### Given material:
####################

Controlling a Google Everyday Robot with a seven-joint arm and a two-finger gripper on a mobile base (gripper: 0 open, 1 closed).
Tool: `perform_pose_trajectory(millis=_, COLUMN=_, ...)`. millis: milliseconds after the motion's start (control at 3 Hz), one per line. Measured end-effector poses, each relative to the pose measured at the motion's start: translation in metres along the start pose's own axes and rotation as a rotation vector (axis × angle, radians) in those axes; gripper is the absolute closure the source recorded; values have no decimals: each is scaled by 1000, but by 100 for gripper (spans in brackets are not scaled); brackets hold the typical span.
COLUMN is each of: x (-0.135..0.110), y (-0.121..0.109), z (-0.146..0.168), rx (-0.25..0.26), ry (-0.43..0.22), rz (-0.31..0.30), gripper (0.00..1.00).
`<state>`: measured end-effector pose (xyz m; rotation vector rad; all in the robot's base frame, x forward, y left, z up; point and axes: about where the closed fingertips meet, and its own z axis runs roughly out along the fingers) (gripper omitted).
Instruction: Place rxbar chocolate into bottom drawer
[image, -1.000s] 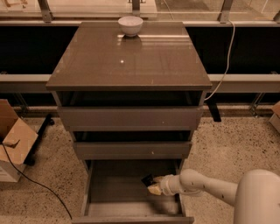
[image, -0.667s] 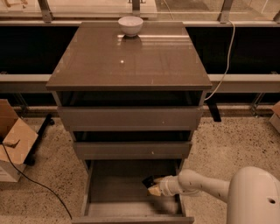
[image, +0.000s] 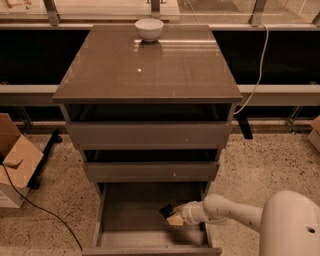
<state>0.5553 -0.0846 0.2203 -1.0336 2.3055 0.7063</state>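
Note:
The bottom drawer (image: 122, 215) of the grey-brown cabinet stands pulled open, a wide shallow grey tray. My white arm reaches in from the lower right, and my gripper (image: 172, 216) is inside the drawer at its right side. The black rxbar chocolate (image: 165, 209) shows at the gripper's tip, low over the drawer floor. I cannot tell whether it rests on the floor.
The two upper drawers (image: 150, 134) are closed. A white bowl (image: 149, 29) stands at the back of the cabinet top. An open cardboard box (image: 15, 160) sits on the floor at left with a black cable (image: 45, 212) running past it. A white cable (image: 257, 75) hangs at right.
The arm has shifted slightly left, deeper over the drawer; the gripper and bar stay at nearly the same spot.

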Motion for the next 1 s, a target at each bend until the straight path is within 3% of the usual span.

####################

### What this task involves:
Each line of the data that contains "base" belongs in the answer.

### Answer to the problem:
Controlling a Google Everyday Robot with a seven-joint arm and a two-finger gripper on a mobile base (gripper: 0 open, 1 closed).
`<state>`: measured end-effector pose (xyz m; rotation vector rad; all in the robot's base frame, x forward, y left, z up; point and axes: about where the closed fingertips meet, and its own z axis runs roughly out along the fingers) (gripper omitted).

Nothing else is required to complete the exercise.